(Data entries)
▼▼▼

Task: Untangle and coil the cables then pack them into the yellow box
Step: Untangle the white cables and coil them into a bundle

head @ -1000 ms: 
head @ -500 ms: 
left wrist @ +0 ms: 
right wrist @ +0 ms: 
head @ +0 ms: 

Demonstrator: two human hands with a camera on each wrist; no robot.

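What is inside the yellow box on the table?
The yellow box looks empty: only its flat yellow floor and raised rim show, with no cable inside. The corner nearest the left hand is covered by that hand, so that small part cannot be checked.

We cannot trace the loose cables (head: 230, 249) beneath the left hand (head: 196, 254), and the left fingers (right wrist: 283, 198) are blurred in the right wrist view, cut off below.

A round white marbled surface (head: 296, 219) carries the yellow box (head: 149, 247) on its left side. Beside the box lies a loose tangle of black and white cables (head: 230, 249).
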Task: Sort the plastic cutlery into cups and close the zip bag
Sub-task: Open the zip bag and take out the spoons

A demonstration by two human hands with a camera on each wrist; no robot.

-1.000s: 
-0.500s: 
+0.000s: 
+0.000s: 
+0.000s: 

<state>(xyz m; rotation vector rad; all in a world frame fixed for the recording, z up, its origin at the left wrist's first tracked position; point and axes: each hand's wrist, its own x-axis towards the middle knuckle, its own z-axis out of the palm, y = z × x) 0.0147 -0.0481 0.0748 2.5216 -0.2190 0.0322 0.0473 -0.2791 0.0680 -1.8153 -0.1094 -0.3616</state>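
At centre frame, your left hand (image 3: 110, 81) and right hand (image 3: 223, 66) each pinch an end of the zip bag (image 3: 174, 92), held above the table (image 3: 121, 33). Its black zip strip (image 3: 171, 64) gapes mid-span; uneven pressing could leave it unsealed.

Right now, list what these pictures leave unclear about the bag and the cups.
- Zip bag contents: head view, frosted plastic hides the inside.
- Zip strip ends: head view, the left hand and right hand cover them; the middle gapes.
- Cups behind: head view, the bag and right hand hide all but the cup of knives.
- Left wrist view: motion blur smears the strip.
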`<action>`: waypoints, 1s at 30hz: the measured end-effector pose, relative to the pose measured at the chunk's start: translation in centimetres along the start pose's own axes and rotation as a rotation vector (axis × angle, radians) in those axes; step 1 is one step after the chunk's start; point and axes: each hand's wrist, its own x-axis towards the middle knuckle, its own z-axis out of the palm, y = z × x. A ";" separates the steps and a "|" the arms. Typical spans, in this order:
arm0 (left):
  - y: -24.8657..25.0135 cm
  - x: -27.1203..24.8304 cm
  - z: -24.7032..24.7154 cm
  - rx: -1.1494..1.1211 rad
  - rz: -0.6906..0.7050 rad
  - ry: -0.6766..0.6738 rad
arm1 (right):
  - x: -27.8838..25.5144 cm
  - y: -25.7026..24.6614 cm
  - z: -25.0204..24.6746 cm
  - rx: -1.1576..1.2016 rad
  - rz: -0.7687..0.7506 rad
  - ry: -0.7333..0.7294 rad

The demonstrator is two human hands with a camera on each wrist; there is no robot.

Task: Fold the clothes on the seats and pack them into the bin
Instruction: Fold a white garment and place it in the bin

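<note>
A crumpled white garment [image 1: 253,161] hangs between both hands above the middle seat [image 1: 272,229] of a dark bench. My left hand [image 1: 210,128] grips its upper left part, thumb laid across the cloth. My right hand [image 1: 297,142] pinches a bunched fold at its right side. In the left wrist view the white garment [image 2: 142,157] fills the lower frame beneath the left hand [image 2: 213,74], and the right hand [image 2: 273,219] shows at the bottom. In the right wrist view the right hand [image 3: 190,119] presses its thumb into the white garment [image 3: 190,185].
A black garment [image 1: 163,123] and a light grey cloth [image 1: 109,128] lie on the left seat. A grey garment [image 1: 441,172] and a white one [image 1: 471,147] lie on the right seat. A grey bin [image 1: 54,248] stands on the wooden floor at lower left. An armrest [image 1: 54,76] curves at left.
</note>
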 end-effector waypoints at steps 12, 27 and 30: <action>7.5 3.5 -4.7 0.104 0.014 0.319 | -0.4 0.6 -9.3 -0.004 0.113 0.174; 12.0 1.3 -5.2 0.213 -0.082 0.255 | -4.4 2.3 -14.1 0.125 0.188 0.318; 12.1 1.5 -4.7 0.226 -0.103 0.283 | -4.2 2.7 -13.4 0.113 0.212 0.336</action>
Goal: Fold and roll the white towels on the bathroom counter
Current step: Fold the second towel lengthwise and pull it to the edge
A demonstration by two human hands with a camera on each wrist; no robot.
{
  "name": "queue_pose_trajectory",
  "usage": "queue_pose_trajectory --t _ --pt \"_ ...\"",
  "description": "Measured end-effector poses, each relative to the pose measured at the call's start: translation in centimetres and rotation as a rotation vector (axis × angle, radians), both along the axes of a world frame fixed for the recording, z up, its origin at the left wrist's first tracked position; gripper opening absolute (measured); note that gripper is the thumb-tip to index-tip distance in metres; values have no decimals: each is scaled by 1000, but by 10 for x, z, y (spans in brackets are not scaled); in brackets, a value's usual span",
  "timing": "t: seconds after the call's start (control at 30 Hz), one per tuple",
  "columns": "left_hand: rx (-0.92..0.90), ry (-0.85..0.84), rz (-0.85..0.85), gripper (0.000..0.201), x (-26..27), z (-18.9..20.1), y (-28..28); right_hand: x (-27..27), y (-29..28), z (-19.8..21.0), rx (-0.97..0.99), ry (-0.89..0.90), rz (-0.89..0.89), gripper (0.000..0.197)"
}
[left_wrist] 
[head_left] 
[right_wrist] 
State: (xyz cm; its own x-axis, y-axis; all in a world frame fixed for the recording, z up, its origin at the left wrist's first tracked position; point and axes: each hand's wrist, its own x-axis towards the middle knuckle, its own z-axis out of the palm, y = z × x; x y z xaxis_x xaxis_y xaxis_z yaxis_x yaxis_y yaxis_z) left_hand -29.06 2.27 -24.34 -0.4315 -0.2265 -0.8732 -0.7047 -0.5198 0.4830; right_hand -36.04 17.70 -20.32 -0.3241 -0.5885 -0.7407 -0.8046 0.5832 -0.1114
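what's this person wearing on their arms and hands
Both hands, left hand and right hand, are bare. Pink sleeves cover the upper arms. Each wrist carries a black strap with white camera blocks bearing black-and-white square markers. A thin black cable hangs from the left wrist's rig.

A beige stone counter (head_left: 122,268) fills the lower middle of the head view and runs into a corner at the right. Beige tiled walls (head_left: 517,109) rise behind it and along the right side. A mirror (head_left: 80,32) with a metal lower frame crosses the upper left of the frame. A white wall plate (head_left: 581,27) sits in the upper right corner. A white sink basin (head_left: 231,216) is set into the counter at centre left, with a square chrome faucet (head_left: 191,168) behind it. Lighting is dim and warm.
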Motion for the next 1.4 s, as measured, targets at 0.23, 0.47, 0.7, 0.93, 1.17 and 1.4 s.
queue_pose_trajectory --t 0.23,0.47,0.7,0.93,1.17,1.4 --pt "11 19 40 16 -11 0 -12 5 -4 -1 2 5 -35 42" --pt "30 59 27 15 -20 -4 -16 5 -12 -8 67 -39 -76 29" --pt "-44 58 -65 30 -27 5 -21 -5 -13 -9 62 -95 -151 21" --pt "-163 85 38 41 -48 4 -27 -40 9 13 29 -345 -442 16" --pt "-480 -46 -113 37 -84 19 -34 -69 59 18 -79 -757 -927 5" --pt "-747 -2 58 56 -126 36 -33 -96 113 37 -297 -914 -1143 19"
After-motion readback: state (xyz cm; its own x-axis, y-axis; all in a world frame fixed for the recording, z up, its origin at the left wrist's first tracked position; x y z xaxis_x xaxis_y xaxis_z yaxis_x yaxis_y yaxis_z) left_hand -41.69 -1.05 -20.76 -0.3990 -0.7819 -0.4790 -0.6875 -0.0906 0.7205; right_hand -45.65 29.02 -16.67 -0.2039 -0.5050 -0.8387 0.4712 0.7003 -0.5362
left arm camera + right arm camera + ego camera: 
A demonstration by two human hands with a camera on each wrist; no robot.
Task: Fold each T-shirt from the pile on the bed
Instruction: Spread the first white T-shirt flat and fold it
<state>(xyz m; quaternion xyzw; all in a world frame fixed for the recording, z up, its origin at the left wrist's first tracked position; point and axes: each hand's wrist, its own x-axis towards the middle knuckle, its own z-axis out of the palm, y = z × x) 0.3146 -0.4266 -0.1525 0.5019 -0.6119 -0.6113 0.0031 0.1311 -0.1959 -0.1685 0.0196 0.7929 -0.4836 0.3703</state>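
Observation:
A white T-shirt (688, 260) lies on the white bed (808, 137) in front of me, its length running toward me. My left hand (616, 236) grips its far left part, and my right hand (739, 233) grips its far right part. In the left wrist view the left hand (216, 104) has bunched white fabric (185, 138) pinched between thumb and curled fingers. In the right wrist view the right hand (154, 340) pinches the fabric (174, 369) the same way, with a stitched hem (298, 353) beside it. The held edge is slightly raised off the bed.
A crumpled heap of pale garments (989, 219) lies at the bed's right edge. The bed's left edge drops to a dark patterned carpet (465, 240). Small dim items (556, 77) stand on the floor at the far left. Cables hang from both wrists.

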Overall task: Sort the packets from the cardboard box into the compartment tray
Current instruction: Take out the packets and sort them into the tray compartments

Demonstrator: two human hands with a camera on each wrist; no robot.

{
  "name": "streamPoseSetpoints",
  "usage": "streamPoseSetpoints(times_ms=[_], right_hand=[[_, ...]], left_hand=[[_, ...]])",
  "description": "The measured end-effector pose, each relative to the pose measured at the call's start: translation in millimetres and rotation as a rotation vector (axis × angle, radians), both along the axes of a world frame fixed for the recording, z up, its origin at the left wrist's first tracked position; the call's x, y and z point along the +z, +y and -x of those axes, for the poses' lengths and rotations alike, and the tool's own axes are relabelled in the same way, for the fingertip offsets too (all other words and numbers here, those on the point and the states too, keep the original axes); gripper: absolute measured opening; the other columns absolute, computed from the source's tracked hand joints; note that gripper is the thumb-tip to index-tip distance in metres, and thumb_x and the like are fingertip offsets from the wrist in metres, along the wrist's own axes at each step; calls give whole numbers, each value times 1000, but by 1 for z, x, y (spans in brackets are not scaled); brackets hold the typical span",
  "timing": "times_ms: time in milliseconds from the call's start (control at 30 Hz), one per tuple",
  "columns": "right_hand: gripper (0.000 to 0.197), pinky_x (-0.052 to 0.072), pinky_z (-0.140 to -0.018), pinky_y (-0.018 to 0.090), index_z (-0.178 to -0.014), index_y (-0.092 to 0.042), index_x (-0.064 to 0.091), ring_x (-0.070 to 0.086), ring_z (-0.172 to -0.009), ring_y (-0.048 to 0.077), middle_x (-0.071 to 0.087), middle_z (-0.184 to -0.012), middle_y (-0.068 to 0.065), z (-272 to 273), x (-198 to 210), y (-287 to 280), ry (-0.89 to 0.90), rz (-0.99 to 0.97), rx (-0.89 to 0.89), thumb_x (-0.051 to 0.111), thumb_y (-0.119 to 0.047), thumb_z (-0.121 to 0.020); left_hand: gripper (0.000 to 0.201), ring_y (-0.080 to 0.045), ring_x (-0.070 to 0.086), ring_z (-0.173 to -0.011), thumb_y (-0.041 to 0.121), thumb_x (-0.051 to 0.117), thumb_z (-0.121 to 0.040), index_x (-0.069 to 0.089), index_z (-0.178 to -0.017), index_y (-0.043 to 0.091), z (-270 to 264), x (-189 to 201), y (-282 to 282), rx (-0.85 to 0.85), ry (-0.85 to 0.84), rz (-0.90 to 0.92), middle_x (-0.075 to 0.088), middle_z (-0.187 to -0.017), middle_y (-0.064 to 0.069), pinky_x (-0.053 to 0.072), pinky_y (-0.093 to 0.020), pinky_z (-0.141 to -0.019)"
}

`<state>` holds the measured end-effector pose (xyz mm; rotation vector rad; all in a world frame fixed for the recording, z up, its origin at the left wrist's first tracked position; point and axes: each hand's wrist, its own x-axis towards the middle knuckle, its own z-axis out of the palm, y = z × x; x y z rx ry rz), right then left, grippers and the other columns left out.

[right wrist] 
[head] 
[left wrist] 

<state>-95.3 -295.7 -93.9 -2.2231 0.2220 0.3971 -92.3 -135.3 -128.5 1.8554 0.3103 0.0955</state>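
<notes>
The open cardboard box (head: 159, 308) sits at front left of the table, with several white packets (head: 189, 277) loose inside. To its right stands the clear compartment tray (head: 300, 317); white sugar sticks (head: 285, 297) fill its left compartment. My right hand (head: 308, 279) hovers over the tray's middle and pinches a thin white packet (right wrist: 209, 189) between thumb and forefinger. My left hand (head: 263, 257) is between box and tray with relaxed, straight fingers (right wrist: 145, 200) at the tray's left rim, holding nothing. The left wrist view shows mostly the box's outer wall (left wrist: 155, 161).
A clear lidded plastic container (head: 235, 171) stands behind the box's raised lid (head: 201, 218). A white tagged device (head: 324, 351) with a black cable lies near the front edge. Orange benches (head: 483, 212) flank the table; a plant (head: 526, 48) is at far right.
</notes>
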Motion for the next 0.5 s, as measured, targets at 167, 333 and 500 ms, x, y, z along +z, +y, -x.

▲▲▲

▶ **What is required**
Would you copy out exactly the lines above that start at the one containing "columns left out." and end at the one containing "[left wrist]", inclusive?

▶ **Expected answer**
`<state>` holds the measured end-effector pose (xyz mm; rotation vector rad; all in a world frame fixed for the recording, z up, its origin at the left wrist's first tracked position; point and axes: each hand's wrist, its own x-axis towards the middle knuckle, its own z-axis out of the palm, y = z × x; x y z rx ry rz), right then left, grippers and the other columns left out.

[right wrist] 
[head] 
[left wrist] 

No more output is needed here.